▶ Exercise prompt: Keeping every word the same, return the listing from its first line until the line holding "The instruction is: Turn" has been returned as well.

▶ Data provided:
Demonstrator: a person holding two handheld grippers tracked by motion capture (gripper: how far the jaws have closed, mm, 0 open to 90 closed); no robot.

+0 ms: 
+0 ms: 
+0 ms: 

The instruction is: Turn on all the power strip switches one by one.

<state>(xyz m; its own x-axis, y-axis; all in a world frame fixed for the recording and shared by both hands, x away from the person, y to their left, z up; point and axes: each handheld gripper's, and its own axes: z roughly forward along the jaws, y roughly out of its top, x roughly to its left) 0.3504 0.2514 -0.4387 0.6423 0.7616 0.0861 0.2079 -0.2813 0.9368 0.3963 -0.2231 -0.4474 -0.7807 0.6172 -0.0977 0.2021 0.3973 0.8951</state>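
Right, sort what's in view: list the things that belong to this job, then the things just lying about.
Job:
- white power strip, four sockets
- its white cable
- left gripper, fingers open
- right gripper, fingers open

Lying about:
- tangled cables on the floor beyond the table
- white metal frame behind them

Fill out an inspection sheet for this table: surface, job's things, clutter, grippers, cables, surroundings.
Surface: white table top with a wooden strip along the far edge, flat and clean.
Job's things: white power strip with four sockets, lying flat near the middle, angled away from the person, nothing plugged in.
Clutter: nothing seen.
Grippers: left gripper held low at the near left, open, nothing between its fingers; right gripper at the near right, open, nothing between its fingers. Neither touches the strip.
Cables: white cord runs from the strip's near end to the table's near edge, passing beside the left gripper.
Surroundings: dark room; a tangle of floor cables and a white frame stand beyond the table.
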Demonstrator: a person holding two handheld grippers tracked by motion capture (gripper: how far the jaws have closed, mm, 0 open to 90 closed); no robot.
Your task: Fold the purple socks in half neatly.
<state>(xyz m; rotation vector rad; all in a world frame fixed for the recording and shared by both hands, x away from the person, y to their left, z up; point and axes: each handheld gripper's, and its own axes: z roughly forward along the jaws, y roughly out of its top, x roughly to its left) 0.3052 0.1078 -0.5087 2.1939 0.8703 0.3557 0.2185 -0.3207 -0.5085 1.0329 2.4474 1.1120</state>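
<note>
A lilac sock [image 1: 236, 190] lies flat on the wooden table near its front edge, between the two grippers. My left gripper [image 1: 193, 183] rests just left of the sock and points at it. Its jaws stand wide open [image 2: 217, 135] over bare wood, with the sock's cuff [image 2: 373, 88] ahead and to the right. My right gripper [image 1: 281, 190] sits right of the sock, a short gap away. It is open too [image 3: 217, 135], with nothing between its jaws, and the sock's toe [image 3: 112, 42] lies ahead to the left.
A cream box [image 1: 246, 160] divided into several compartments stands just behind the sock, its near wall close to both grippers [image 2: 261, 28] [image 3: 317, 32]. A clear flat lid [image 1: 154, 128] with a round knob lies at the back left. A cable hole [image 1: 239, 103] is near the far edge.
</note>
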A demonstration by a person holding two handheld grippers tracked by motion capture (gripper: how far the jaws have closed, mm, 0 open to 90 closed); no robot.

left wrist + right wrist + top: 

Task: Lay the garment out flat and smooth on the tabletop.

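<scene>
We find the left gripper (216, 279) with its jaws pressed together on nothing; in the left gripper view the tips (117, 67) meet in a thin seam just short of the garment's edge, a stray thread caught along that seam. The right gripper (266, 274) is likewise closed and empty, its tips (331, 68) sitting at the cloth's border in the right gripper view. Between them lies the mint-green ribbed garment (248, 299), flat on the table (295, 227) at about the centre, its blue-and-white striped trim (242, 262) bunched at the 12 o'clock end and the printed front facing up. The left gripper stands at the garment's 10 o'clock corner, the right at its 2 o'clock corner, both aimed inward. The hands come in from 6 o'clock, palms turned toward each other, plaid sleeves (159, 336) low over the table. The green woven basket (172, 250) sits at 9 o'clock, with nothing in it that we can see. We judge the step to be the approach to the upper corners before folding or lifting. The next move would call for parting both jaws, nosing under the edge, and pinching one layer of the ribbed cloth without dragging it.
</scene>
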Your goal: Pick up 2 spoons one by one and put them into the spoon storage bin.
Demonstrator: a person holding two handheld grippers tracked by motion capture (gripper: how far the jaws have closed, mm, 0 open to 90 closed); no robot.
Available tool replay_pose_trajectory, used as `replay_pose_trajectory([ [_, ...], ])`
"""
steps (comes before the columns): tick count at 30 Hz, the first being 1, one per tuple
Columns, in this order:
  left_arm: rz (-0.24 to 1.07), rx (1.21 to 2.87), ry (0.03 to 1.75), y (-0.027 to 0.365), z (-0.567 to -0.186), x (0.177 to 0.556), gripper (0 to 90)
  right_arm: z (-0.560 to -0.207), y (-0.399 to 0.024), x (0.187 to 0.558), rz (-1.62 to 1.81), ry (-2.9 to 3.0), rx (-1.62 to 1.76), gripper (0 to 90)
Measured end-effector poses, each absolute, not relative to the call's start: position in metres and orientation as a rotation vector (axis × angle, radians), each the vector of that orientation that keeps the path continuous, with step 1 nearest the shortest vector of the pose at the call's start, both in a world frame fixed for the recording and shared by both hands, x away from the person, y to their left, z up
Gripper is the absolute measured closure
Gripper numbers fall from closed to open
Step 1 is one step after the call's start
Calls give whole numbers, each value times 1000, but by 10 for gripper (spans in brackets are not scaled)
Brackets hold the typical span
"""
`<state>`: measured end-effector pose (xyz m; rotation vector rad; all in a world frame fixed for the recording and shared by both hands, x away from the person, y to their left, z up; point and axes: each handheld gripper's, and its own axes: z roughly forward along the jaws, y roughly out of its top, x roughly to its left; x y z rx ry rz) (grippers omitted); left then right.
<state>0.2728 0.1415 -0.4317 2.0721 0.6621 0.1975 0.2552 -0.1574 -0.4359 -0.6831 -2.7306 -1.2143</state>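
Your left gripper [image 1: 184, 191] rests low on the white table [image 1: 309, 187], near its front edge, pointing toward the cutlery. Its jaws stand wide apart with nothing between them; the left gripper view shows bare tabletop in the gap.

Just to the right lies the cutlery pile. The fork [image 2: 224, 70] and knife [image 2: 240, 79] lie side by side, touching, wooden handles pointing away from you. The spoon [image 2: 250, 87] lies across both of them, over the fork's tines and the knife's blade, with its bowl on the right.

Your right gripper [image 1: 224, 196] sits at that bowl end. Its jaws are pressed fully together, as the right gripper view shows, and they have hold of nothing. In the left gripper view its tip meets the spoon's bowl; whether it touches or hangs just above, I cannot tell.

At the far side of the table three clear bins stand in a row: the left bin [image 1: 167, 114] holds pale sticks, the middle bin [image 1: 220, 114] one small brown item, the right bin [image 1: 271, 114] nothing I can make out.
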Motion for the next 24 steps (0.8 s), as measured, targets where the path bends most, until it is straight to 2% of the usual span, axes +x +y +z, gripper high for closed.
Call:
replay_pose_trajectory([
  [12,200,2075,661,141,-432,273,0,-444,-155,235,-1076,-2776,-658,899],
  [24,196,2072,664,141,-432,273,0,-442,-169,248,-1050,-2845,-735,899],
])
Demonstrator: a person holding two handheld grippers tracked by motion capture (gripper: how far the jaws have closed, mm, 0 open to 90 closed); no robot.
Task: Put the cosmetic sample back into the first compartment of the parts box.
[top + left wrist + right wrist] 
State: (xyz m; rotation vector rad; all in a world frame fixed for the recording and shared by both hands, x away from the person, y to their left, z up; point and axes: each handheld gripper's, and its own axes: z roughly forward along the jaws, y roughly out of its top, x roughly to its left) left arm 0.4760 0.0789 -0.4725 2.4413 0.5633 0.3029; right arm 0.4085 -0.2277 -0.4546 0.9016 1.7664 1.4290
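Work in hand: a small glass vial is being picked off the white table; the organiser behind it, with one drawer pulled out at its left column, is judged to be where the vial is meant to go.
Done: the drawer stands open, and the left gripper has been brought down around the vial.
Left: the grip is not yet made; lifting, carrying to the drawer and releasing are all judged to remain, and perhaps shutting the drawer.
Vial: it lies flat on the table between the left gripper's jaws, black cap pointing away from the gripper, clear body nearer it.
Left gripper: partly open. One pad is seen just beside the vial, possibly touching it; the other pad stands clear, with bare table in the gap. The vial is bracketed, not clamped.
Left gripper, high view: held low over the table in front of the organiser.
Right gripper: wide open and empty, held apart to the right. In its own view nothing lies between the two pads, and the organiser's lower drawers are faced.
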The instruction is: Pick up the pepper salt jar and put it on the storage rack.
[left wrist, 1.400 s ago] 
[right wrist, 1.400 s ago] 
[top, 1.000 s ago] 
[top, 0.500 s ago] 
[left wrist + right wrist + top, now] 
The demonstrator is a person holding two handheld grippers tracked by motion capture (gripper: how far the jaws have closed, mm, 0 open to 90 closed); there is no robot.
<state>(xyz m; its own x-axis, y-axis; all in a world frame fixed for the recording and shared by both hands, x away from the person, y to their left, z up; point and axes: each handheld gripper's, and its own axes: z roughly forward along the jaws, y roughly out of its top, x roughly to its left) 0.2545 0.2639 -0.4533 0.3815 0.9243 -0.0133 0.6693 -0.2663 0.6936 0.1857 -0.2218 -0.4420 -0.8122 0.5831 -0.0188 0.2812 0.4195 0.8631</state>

▶ Answer to this task:
Demonstrator: a person holding two handheld grippers tracked by motion capture (gripper: how far the jaws have closed, mm, 0 open to 90 closed); no robot.

+0 ms: 
+0 ms: 
+0 ms: 

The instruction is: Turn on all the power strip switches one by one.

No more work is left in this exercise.